Ghazvinian’s history also reminds us that the critical failures of the Carter administration in the pivotal years before and during the revolution were in backing the shah to the hilt and refusing to deal with the new political reality that existed inside Iran. While other governments began engaging the new leadership, the U.S. remained aloof, and this fueled the fear that the U.S. was seeking a way to reinstall the shah. Carter had several opportunities to avoid the complete breakdown in U.S.-Iranian relations that took place, but each time he chose to follow the bad advice of his National Security Advisor Zbigniew Brzezinski to take the more hard-line position. Contrary to the popular hawkish criticism that Carter undermined the shah, the record shows that he kept trying to prop him up when U.S. interests should have dictated putting distance between our government and the failing ruler. It is interesting to consider how differently things might have turned out for the U.S.-Iranian relationship if Carter had followed through on his own rhetoric about human rights and democracy.

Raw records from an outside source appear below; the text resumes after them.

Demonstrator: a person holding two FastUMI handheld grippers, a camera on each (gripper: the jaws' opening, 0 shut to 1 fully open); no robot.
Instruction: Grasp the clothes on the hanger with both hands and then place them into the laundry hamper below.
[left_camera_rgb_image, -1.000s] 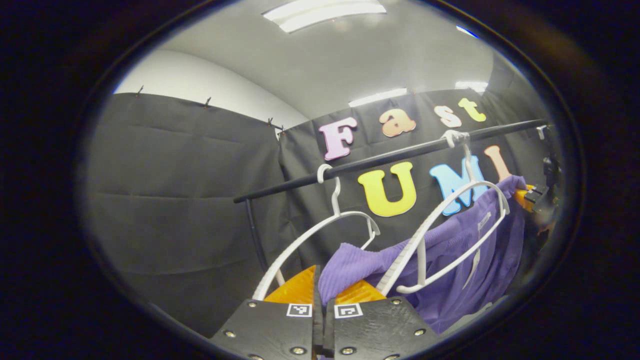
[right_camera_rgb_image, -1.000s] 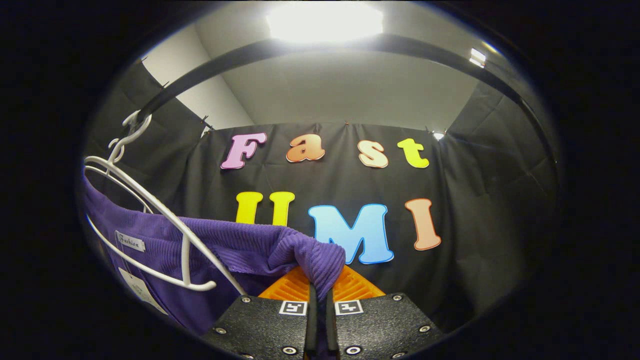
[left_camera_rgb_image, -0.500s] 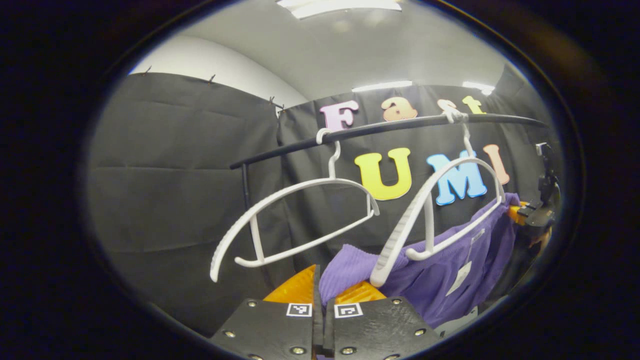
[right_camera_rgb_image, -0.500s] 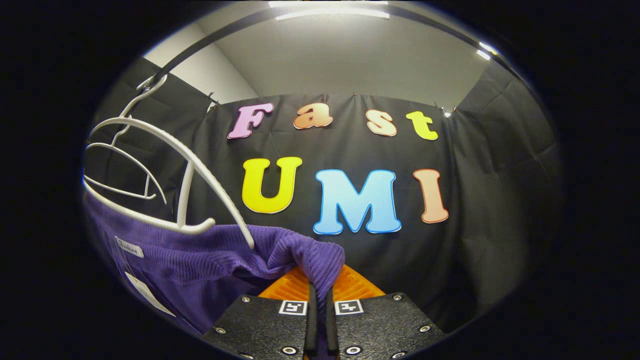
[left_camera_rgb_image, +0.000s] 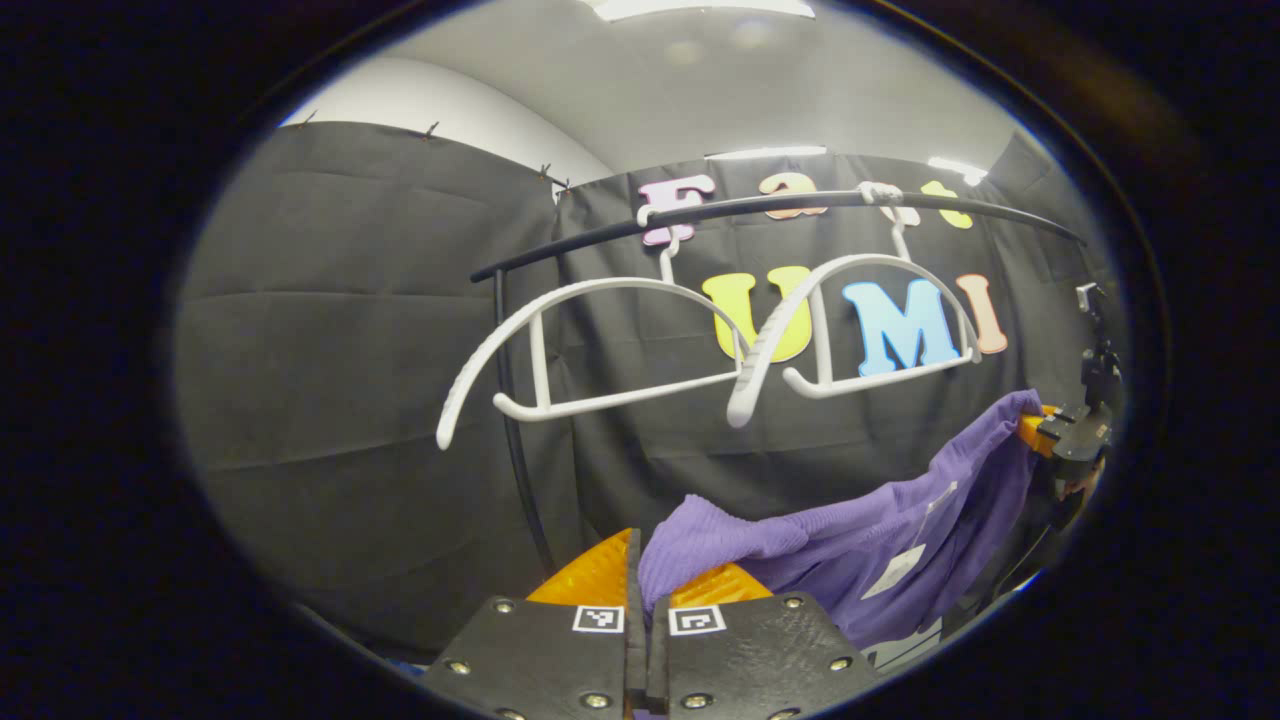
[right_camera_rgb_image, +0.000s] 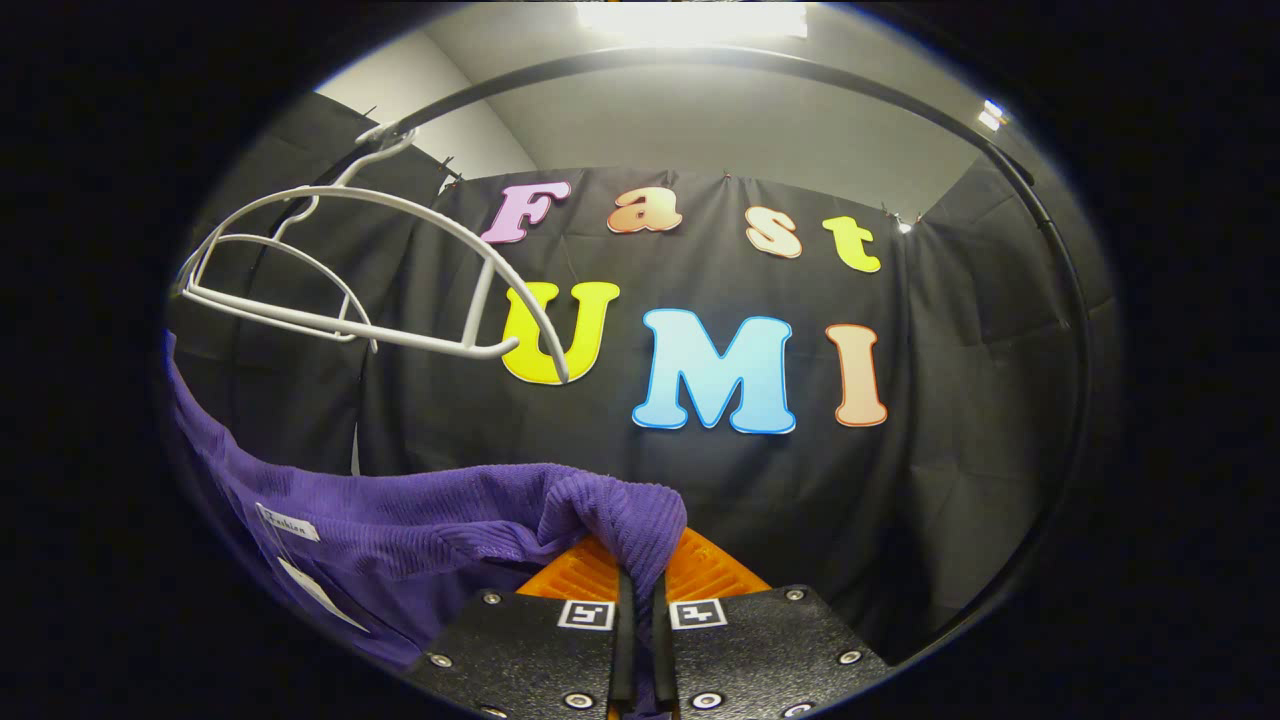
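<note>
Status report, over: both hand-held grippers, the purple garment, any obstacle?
Left hand-held gripper and right hand-held gripper shut on purple garment. Garment hangs below both white hangers, clear of them. Hamper unseen.

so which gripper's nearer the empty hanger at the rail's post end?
Left. The left gripper, shut on the purple top, sits just below the post-end hanger. The right gripper holds the top's far end, beyond the second hanger.

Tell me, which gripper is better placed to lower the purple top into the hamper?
Neither clearly: left gripper and right gripper each pinch an end of the purple top, already clear of the hangers.
</note>
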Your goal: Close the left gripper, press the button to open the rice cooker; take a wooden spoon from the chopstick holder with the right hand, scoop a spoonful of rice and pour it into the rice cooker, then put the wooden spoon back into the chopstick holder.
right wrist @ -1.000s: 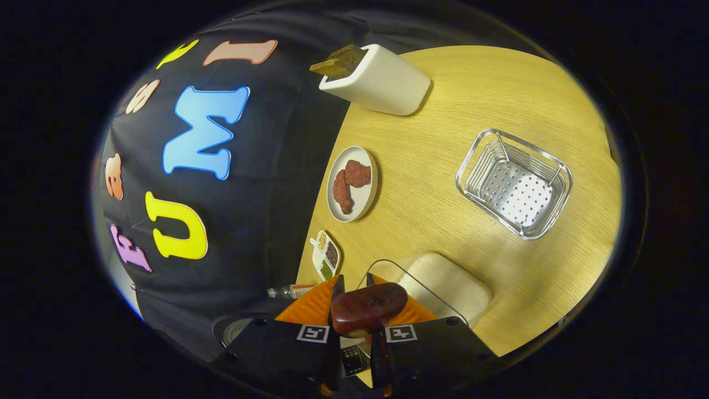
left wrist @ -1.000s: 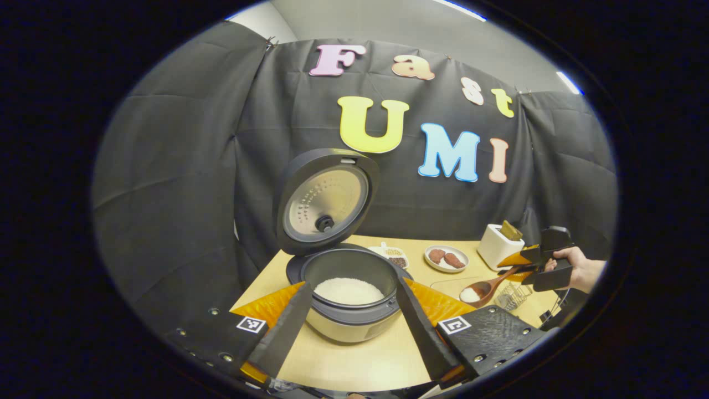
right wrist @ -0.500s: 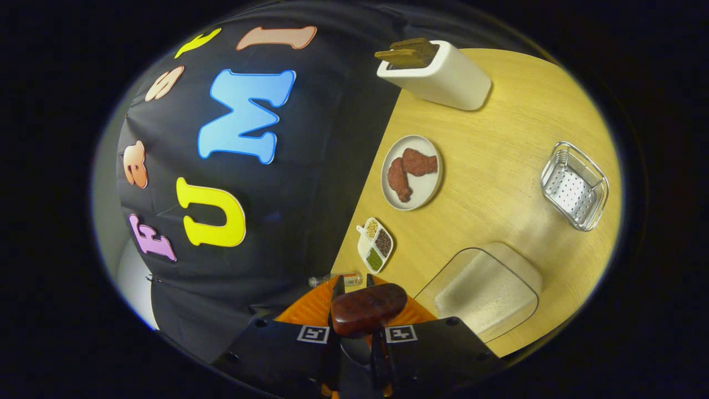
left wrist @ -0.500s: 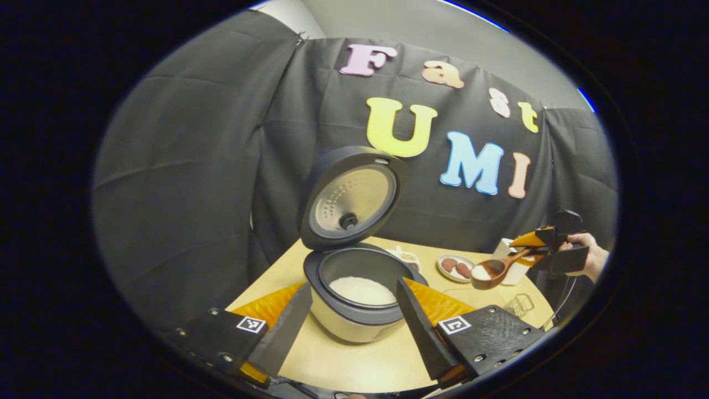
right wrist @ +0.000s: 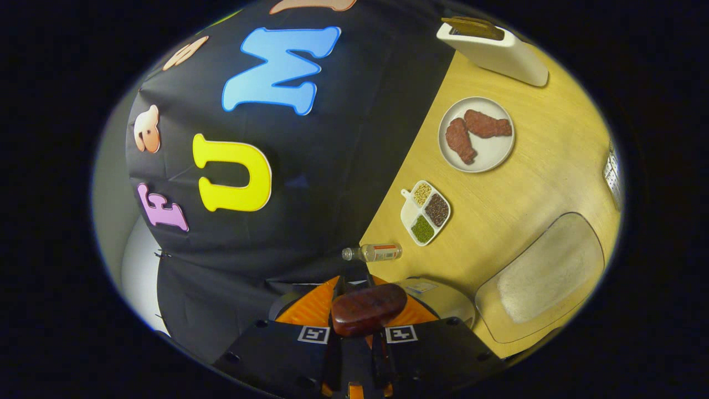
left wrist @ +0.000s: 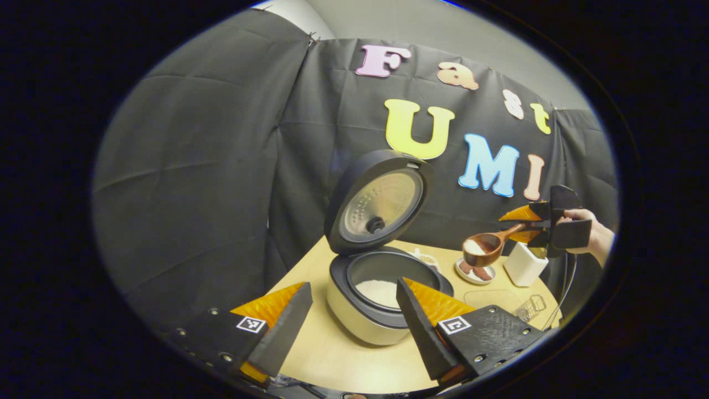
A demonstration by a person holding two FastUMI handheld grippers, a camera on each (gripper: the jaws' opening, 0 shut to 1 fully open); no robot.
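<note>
Over on the right side of the table (left wrist: 354, 360), the right gripper (left wrist: 530, 226) is pinching the wooden spoon (left wrist: 487, 248) by its handle, both fingers pressed on it, and a hand (left wrist: 595, 239) is holding that gripper up in the air. It is keeping the spoon flat, I think so the little heap of white rice in the bowl of the spoon is not spilling. The rice cooker (left wrist: 382, 299) is sitting with its lid (left wrist: 379, 202) standing wide open, so the pot is ready for the rice, and some rice is already lying inside. The left gripper (left wrist: 354, 324) is waiting low in front of the cooker with its fingers spread apart, holding nothing, likely just keeping out of the way. From the right gripper view, the spoon's end (right wrist: 368, 309) is sticking up between the fingers, and the clear rice tray (right wrist: 545, 277) is lying below. Compared with half a second ago, the spoon is higher and a bit closer to the cooker, and the tray and the meat plate (right wrist: 476, 134) are looking farther off. The white chopstick holder (left wrist: 523, 265) is standing just under the spoon's handle.
</note>
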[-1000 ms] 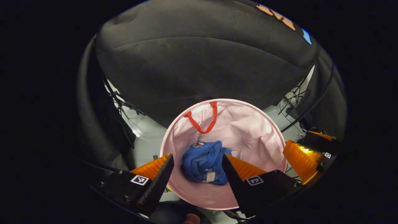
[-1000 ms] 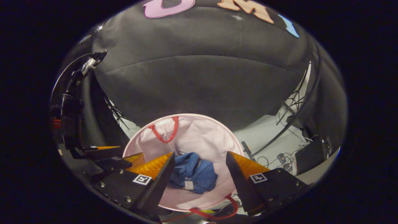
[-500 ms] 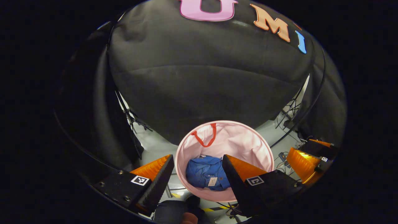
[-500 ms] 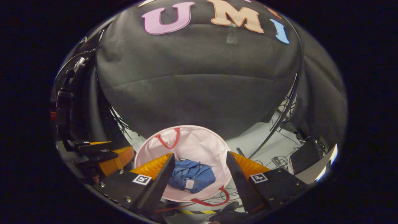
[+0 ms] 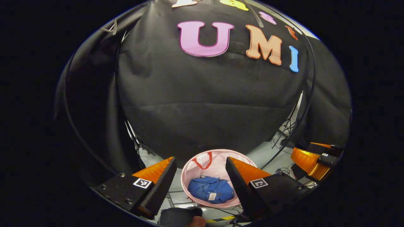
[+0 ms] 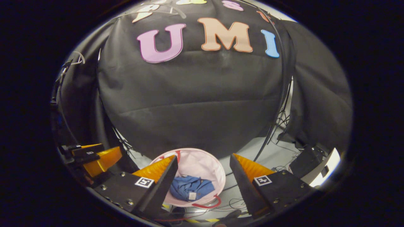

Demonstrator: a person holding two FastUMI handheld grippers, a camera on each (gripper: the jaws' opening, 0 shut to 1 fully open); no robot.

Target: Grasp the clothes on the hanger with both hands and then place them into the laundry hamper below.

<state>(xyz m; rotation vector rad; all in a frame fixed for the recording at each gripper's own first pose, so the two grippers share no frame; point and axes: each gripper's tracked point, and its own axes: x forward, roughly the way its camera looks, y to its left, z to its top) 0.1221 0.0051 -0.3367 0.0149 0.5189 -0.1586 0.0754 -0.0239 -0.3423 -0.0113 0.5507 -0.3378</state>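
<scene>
1. My left gripper hangs spread and empty above the pink laundry hamper.
2. My right gripper is likewise spread, holding nothing.
3. The blue shirt lies crumpled on the hamper's bottom, so I cannot tell its long axis.

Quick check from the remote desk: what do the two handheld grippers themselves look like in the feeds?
Both match. The left gripper has two black wedge-shaped fingers with ribbed orange backs and a small square black-and-white marker on each black base. The right gripper has the same build.
</scene>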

If the U.S. is going to have a constructive relationship with Iran, it will have to reject regime change and adhere to a principle of non-interference in Iran’s internal affairs. Much of what has gone wrong in U.S. relations with Iran stems from failing to respect Iran’s sovereignty and independence, but if the U.S. were to change how it treats Iran it would likely find that the Iranian government would be willing to reciprocate. It has been the lack of reciprocity on the U.S. side that has so often disappointed and frustrated Iranian supporters of engagement. Because the U.S. was the first to violate the nuclear deal and the only one to leave it, it is incumbent on our government to take the first step by reentering the agreement and pledging an end to the economic warfare of the last three years. But the Biden administration should also be prepared to go beyond just reviving the nuclear deal by proposing a path towards normalization that could address the remaining outstanding disputes between our governments. That would be a bold and potentially risky move, but one that is necessary if the U.S. and Iran are ever going to break out of the pattern of mutual recriminations and resentment.